The word "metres" occurs in some of the lines below; copy each of those lines.

**Data to use:**
━━━━━━━━━━━━━━━━━━━━

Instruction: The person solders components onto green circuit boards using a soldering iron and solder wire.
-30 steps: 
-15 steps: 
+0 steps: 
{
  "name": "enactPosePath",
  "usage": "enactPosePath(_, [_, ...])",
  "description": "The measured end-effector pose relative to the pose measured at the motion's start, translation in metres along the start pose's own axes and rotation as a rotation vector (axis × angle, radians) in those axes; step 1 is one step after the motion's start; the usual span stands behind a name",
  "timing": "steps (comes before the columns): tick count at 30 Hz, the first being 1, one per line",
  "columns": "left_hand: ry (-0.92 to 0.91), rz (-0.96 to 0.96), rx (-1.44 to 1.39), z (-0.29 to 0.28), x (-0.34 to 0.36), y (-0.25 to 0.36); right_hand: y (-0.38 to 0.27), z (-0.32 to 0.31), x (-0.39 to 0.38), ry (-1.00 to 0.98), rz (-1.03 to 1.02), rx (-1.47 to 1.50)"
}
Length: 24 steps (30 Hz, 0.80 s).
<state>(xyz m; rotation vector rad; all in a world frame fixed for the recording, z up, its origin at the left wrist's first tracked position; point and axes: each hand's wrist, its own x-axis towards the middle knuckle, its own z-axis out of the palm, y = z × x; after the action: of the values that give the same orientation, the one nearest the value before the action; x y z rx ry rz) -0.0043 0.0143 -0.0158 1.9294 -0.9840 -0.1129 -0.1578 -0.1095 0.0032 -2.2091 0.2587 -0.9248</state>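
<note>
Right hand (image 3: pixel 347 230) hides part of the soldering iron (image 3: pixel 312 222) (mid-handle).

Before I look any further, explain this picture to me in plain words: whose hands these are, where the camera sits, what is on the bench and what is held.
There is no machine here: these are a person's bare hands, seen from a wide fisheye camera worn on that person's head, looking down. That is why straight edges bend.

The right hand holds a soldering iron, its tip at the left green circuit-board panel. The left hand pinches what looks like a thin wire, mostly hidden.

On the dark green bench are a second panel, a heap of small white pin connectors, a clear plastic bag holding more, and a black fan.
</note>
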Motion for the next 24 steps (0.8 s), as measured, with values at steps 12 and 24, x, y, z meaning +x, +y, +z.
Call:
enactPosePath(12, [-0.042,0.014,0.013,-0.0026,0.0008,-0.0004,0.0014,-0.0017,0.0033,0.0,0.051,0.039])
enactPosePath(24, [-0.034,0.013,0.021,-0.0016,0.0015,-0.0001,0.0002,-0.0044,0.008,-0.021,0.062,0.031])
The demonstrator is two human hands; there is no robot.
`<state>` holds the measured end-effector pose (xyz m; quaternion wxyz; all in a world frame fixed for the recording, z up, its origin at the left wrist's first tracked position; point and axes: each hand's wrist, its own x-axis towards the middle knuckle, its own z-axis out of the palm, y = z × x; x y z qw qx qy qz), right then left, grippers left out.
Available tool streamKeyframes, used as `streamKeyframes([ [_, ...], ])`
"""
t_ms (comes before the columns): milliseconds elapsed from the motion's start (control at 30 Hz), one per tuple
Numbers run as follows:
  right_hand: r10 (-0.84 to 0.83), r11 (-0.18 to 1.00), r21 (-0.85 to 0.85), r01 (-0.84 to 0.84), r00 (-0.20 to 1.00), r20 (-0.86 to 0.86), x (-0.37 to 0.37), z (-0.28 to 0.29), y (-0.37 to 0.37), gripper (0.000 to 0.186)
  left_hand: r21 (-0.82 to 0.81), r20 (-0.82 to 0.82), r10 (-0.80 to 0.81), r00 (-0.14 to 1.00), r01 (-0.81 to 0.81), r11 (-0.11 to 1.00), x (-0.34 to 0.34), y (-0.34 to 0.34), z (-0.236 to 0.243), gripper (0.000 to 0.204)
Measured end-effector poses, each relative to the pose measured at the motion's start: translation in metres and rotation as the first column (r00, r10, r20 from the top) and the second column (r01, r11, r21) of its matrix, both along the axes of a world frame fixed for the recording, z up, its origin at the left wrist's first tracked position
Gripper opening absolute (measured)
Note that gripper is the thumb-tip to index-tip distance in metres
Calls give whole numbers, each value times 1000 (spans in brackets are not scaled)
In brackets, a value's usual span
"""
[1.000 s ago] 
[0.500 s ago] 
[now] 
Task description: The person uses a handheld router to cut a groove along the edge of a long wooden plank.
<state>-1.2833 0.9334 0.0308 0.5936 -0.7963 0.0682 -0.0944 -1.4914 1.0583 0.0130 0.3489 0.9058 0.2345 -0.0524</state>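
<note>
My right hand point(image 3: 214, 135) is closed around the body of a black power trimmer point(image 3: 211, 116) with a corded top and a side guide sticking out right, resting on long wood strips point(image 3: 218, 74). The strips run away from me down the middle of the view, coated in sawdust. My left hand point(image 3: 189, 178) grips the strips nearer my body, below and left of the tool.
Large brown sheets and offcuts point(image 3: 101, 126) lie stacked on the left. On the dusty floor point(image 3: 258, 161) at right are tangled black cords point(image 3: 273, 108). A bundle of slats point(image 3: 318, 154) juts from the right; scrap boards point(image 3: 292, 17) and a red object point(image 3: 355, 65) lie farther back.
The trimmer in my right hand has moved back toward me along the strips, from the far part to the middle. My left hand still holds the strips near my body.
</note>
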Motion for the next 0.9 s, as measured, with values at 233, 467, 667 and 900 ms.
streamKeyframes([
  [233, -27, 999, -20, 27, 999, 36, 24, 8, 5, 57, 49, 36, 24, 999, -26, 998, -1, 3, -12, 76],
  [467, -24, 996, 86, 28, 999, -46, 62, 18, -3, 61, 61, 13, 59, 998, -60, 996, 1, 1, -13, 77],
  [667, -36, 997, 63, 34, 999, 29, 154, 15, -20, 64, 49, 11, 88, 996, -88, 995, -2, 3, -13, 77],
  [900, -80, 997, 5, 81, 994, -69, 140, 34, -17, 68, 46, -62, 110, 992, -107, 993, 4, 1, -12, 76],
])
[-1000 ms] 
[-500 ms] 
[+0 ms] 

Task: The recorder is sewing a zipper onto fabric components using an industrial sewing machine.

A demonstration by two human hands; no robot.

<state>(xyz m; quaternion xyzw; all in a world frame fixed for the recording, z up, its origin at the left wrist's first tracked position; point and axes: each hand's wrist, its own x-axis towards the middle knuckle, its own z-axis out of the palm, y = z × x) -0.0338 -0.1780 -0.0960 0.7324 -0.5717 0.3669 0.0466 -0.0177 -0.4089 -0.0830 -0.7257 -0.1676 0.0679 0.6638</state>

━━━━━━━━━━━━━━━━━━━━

**Written solution:**
  "description": "The measured end-effector pose relative to the pose measured at the motion's start, translation in metres along the start pose's own axes and rotation as a rotation vector (axis × angle, radians) in those axes; step 1 is one step after the motion's start; the usual span stands behind a name",
Measured end-effector poses, each relative to the pose measured at the motion's start: translation in metres and rotation as the first column (r00, r10, r20 from the top) and the second column (r01, r11, r21) of its matrix, both along the axes of a world frame fixed for the recording, z up, its origin at the left wrist's first tracked position
Note that gripper is the thumb-tip to index-tip distance in metres

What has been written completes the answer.